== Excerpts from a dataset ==
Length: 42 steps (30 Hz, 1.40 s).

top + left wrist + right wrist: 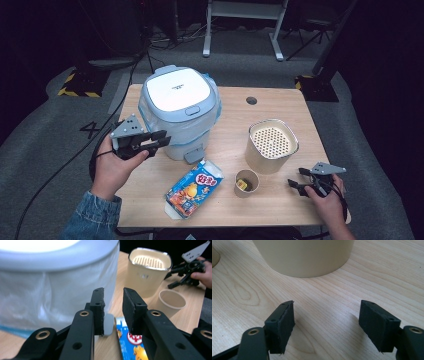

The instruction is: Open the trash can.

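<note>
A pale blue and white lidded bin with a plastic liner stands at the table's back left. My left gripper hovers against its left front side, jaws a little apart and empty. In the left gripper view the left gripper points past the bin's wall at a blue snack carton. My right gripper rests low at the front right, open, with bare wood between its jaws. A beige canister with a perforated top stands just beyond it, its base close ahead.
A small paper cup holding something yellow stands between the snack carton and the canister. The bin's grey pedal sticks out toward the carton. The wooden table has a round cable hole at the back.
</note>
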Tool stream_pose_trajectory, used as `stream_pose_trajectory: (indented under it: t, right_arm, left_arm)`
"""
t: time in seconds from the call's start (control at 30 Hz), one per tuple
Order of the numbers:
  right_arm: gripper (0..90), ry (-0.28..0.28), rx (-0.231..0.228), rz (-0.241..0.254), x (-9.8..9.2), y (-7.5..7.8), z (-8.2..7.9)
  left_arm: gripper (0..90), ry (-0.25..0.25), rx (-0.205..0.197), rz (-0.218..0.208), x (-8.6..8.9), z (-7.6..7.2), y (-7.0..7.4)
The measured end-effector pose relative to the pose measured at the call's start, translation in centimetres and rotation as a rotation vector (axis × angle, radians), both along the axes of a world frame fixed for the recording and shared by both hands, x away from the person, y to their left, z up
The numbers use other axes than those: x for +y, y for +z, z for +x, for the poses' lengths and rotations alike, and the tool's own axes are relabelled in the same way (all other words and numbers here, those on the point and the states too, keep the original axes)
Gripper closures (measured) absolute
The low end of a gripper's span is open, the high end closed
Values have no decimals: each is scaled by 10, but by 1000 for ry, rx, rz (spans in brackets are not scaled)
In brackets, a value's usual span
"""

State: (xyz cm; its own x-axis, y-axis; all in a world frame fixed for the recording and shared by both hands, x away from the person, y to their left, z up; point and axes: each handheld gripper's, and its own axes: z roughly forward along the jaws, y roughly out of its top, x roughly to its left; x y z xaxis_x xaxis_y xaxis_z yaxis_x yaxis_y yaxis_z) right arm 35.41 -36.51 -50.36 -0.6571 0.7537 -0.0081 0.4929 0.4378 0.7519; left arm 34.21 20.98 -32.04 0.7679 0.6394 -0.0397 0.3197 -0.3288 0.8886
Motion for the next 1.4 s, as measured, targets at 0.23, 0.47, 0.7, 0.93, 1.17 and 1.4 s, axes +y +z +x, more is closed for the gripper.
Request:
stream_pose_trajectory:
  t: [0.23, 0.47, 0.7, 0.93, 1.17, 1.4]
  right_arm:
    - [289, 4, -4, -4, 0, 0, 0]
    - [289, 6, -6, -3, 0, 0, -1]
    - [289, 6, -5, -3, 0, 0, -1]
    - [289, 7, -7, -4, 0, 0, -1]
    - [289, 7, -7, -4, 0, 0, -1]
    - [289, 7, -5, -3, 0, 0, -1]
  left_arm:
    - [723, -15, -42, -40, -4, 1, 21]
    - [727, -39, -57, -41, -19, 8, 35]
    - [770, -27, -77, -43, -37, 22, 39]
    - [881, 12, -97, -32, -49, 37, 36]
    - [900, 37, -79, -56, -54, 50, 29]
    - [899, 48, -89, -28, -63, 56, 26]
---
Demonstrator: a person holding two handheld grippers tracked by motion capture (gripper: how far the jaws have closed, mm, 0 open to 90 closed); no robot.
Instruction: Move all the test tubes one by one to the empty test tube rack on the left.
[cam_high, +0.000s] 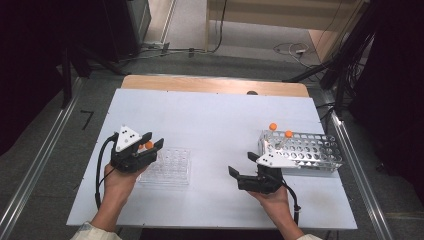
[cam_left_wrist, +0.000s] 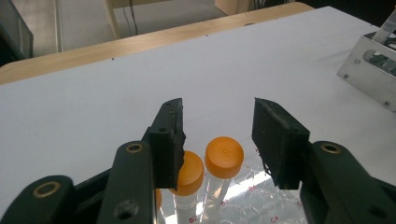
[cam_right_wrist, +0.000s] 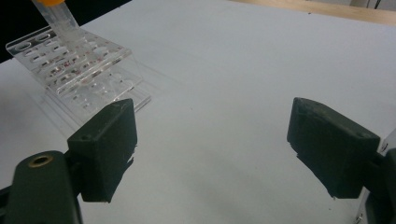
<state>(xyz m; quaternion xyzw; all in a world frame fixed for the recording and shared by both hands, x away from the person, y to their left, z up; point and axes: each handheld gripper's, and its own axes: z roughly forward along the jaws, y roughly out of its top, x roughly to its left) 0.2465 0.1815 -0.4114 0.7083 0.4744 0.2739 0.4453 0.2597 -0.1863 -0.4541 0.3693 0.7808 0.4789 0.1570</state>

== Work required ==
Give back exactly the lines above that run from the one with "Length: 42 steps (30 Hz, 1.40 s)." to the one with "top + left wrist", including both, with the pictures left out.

== Written answer ==
Length: 42 steps (30 Hz, 1.40 s).

top + left wrist + right wrist: 

No more output is required for this exercise.